The McDonald brothers had already invented a canny method for making their drive-through restaurant more efficient, writes Hess. By 1952, they wanted to abandon their renovated BBQ stand in favor of something bigger, better, and more iconic. So they hired Stanley Clark Meston, a Los Angeles architect with background as a set designer. Meston designed the building from the inside out, focusing on a factory-like interior first.

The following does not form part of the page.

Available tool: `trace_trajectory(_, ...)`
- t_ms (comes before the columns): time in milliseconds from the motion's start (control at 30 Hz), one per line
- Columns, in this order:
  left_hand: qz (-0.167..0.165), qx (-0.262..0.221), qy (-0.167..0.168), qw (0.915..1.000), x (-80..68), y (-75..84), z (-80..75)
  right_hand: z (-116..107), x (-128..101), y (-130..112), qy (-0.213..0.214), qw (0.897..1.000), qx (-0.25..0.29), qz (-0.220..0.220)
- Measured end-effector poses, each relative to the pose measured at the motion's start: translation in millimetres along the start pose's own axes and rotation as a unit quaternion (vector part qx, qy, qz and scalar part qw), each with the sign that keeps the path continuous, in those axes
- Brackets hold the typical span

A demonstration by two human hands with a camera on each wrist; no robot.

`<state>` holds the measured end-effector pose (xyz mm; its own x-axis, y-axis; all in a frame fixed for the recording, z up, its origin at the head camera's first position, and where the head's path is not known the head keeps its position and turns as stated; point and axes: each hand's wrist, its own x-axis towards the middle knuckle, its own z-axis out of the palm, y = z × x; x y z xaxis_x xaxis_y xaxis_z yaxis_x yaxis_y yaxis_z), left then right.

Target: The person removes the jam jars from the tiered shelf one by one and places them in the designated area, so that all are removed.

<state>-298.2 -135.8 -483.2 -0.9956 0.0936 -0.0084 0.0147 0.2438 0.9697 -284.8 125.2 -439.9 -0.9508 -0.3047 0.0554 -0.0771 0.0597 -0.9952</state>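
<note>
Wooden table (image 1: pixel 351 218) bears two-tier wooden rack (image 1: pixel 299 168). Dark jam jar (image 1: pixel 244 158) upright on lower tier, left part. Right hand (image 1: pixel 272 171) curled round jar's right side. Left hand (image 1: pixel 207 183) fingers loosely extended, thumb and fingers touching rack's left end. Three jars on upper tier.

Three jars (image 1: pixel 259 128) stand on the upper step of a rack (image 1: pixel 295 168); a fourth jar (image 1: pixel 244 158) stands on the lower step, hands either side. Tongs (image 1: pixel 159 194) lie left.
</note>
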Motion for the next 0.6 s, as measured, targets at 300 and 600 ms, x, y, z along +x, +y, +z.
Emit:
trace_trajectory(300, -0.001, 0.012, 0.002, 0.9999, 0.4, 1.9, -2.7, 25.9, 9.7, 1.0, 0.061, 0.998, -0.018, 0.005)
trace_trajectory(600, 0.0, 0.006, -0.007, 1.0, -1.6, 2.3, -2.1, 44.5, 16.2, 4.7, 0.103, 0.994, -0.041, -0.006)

Then, it was time for the exterior. Here, writes Hess, Meston faced another challenge. Though he was armed with a “rough sketch of two half-circle arches designed by Richard McDonald,” he was tasked with not only creating an eye-catching building, but creating one that moved customers from the road to its windows…and incorporating his client’s idea at the same time. So he drew from the iconic, whimsical structures of 1930s drive-ins, many of which borrowed their looks from the very products they sold. Meston used them as a “logical solution” to the need to both catch drivers’ attention, safely shepherd customers toward the store’s walk-up windows, and shield them from the sun.

The result was the golden arches—and they’re a critical part of McDonald’s corporate identity to this day. The bold structural design was later incorporated into McDonald’s branding, leading to “a remarkably rich symbolic life…as a corporate logo.” Even the most mundane of restrictions and requirements, writes Hess, can become imaginative, iconic architecture.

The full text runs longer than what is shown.